• Exercise
Two lines mark the range in the entries below: the one holding "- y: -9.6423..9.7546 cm" and the one holding "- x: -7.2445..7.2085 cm". Set down those two and all lines between them, exactly.

━━━ Data

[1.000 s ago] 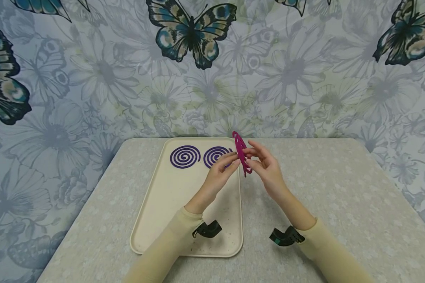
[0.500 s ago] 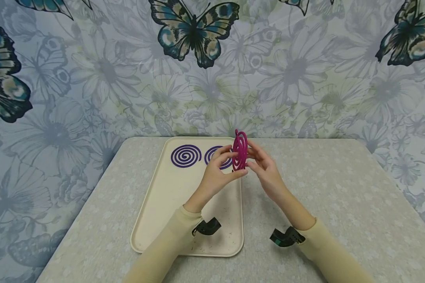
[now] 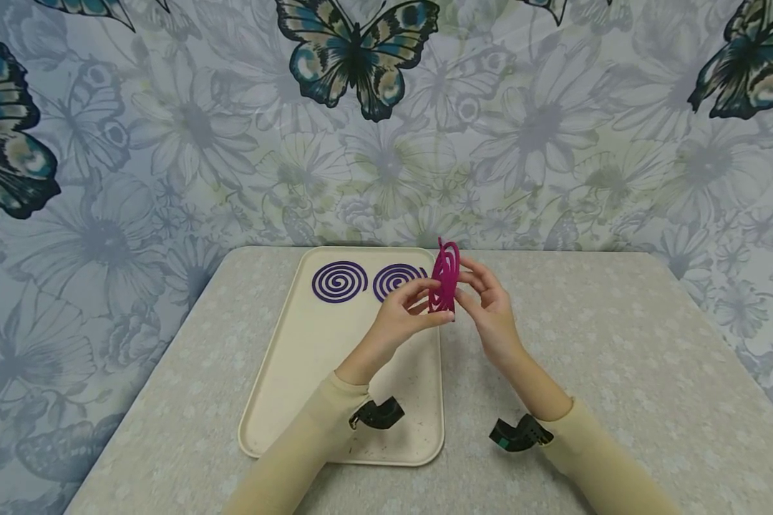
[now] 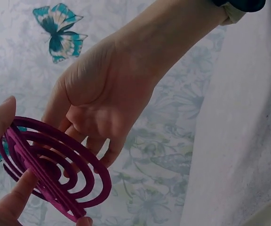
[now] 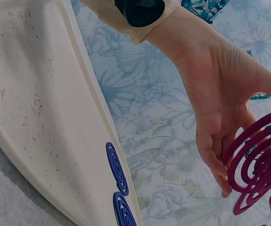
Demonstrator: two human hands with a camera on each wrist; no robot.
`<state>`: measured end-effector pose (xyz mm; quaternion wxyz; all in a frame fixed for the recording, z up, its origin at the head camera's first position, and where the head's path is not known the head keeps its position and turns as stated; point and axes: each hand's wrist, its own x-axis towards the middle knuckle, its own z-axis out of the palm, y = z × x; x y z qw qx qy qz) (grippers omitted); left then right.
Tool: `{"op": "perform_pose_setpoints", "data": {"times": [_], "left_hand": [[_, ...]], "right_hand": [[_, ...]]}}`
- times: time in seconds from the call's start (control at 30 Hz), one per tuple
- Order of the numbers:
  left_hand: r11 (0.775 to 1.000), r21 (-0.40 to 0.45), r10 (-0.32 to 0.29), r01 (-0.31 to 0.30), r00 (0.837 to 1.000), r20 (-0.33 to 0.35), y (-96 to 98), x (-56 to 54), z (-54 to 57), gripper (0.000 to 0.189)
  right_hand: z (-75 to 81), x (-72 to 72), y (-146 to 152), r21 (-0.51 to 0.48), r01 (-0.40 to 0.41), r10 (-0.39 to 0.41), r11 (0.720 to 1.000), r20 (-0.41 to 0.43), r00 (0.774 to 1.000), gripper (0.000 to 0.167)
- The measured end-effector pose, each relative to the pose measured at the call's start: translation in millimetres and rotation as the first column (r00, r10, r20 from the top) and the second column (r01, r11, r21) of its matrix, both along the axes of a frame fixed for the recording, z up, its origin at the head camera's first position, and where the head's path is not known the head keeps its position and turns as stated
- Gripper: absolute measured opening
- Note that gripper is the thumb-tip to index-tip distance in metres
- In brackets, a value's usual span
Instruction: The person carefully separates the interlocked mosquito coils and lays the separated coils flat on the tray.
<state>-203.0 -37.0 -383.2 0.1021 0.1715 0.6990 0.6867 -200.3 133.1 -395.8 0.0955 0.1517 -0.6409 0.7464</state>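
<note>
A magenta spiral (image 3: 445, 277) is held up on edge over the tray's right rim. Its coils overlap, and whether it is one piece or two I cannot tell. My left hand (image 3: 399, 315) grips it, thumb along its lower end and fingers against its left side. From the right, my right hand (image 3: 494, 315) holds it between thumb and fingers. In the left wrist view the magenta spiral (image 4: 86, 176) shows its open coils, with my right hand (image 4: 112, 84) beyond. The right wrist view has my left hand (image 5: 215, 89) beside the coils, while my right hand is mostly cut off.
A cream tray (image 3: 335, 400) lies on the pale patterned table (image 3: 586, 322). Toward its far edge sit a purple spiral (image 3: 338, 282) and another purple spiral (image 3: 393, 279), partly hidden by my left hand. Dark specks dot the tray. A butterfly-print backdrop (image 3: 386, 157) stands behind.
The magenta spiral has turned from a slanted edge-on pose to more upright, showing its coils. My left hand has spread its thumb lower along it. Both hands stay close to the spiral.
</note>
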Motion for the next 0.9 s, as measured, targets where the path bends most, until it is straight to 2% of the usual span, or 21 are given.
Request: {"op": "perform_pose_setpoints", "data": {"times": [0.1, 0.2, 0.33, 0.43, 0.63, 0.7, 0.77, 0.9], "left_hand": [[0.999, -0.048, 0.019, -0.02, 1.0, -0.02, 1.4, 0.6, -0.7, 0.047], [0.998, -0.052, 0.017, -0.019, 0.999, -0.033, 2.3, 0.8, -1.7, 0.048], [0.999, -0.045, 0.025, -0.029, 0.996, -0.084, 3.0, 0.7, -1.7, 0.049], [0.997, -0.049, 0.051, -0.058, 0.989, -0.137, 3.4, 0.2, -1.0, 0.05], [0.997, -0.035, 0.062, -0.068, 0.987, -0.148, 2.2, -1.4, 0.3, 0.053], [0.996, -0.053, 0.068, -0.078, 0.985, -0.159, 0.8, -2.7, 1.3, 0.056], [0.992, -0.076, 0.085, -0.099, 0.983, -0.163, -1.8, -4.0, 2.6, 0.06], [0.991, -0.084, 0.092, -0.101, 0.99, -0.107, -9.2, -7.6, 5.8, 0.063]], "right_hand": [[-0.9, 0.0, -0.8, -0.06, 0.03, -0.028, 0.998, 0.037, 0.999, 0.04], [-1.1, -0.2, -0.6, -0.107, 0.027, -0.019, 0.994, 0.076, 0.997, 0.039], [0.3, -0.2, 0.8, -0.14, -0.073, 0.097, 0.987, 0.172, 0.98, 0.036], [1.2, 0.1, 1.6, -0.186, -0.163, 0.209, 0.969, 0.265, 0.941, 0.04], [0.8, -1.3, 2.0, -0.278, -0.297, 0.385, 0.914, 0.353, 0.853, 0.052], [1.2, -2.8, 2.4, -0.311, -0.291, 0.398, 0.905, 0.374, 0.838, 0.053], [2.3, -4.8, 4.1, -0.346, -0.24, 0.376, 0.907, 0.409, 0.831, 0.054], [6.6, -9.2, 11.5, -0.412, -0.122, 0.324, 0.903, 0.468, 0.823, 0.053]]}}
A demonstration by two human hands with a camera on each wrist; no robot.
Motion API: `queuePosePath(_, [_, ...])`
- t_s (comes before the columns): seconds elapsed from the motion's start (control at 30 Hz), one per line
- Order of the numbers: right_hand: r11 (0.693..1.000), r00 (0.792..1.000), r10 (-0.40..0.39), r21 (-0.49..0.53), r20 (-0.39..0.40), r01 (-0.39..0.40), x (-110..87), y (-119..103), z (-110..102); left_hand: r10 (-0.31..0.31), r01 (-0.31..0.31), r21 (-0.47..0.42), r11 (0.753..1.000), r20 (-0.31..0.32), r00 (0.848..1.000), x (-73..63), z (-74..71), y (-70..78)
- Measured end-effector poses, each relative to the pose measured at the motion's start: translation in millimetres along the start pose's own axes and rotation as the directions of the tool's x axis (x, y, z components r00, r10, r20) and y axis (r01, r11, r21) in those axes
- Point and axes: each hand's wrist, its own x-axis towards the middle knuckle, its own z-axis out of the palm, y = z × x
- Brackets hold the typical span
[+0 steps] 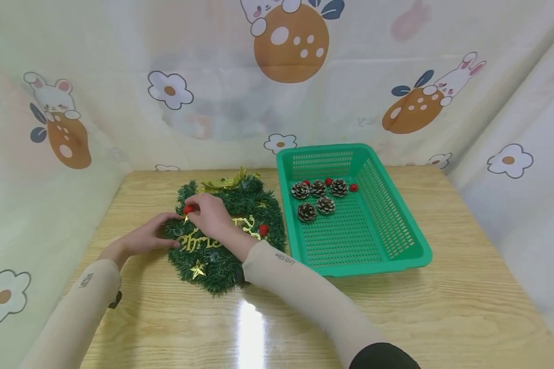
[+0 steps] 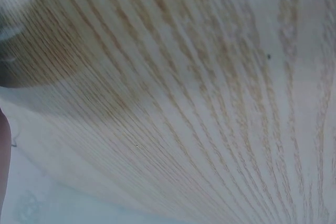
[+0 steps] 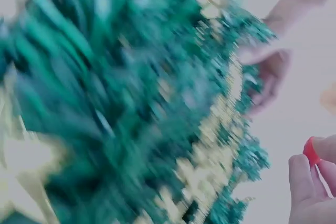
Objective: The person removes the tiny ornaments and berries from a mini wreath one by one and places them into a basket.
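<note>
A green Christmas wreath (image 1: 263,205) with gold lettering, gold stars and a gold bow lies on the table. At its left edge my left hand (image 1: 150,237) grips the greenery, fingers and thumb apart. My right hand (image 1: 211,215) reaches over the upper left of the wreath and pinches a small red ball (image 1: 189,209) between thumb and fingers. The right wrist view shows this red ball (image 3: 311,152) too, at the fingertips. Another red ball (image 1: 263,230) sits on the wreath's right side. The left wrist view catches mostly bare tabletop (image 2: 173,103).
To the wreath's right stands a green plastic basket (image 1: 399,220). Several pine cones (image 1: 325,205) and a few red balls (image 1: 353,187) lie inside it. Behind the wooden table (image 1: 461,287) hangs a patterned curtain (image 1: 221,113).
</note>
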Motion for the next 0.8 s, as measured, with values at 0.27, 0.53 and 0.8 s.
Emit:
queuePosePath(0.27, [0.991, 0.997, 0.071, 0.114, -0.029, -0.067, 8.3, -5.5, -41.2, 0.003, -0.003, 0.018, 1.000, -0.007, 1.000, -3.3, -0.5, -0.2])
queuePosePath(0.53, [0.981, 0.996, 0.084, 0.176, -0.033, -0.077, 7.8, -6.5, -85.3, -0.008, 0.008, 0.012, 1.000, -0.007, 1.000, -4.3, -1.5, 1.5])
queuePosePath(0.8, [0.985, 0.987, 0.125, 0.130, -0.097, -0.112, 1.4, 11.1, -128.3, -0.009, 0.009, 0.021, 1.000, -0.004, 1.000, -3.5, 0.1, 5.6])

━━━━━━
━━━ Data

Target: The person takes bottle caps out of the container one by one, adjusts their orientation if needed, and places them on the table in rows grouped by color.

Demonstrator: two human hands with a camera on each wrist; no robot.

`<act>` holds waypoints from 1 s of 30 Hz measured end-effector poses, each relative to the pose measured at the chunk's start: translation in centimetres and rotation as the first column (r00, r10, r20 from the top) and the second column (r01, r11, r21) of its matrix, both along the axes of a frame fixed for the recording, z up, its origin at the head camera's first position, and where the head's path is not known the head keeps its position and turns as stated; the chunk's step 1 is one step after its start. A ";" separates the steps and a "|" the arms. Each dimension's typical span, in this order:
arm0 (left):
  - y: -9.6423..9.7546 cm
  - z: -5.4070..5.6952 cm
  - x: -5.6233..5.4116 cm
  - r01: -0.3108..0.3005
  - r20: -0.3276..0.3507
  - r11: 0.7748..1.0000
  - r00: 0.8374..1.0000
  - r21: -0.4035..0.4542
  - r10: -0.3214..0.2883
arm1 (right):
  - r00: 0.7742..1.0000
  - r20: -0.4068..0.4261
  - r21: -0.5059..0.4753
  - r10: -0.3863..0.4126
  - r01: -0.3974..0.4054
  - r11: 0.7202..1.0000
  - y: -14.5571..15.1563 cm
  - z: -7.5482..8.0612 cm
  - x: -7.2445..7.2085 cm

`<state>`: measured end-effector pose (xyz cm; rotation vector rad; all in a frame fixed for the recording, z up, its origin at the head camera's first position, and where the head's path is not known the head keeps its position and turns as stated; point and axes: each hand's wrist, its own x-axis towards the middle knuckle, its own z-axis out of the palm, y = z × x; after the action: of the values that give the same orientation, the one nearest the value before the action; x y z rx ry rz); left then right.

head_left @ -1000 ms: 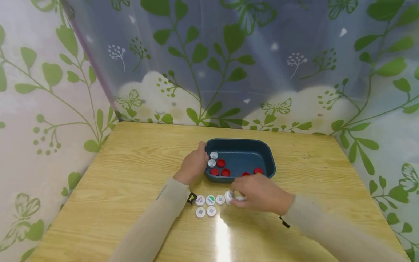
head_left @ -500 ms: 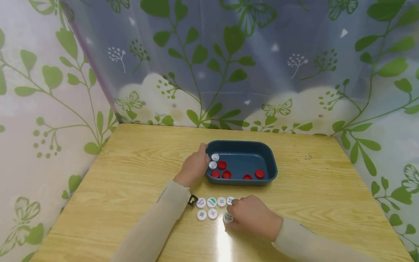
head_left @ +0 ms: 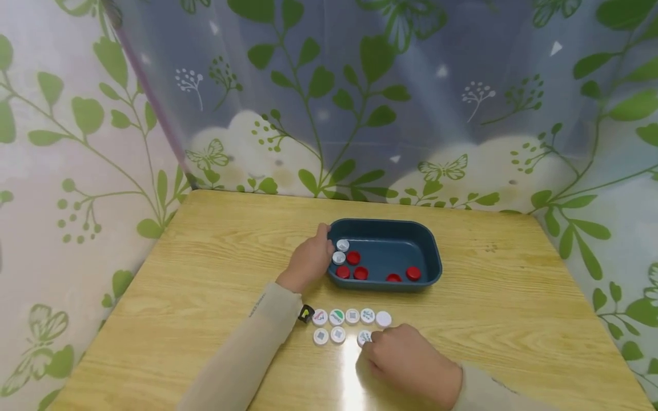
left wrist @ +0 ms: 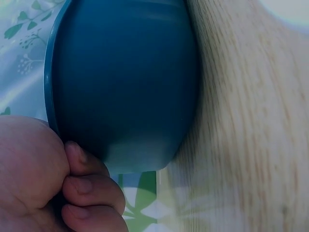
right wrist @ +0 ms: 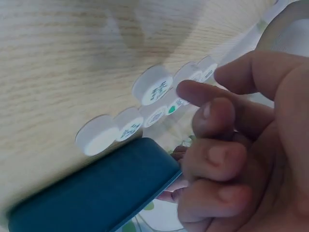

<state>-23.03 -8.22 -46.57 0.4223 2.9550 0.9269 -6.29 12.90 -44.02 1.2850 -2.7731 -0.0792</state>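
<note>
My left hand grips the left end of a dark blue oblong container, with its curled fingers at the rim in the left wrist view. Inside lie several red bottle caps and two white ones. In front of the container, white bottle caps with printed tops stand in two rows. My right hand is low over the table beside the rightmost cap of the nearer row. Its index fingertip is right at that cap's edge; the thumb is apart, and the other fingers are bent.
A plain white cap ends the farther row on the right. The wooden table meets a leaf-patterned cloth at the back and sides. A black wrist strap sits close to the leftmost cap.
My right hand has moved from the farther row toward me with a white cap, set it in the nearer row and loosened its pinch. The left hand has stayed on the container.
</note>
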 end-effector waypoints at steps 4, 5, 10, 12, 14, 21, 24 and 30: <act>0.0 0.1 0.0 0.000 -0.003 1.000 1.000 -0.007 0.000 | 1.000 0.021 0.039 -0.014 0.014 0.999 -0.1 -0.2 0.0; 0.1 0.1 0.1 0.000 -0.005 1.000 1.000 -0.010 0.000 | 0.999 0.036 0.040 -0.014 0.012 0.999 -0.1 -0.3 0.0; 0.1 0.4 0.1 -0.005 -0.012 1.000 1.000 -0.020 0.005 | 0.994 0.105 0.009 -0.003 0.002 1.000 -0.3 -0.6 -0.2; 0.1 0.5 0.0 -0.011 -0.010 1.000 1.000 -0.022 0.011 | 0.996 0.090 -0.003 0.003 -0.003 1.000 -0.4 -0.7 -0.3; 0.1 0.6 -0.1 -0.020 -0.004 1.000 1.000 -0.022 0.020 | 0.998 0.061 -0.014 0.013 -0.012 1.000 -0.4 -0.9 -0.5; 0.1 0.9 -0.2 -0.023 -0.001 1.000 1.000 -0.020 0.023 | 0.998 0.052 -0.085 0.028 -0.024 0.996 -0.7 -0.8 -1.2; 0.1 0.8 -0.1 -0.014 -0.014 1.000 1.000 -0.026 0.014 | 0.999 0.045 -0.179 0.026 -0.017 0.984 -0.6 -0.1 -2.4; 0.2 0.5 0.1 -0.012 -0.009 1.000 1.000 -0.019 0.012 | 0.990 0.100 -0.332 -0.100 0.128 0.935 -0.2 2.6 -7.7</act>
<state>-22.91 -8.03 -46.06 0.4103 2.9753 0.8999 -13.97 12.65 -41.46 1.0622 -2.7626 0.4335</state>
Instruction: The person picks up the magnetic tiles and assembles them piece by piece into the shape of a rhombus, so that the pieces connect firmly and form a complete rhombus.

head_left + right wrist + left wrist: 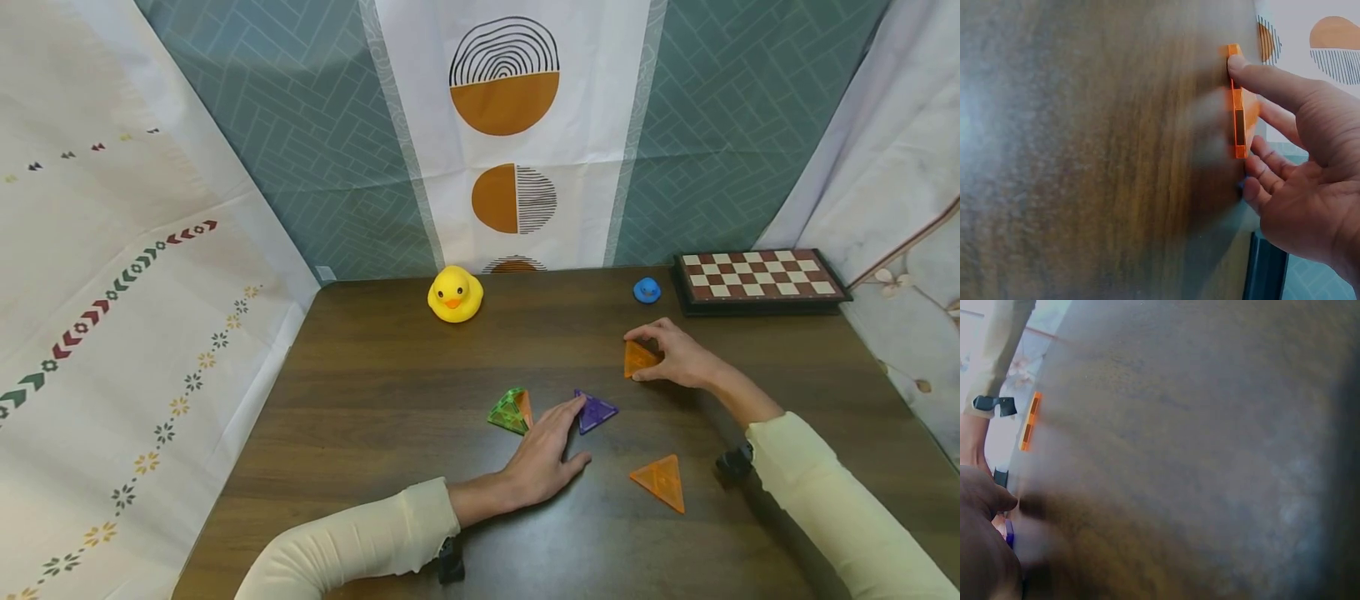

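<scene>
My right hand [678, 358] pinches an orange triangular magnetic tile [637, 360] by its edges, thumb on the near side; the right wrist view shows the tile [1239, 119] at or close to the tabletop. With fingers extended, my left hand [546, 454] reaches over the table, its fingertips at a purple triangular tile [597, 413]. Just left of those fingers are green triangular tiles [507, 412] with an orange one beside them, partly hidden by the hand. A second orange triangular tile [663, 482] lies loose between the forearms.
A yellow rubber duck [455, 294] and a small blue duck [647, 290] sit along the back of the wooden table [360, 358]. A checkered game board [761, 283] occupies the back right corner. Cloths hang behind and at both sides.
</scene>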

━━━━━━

• Result
  - y: -9.6423..9.7546 cm
  - z: -5.4070..5.6952 cm
  - x: -5.6233..5.4116 cm
  - r01: -0.3108..0.3005
  - r20: -0.3276..0.3507
  - r11: 0.7748..1.0000
  - r00: 0.8374..1.0000
  - r21: -0.4035..0.4542
  - r10: -0.3214..0.2883
arm1 (right):
  - r00: 0.7742..1.0000
  - r20: -0.4068..0.4261
  - r21: -0.5059..0.4753
  - r10: -0.3863..0.4126
  - r01: -0.3974..0.4054
  - r11: 0.7202..1.0000
  - y: -14.5571..15.1563 cm
  - z: -7.5482..8.0612 cm
  - x: -7.2445..7.2085 cm

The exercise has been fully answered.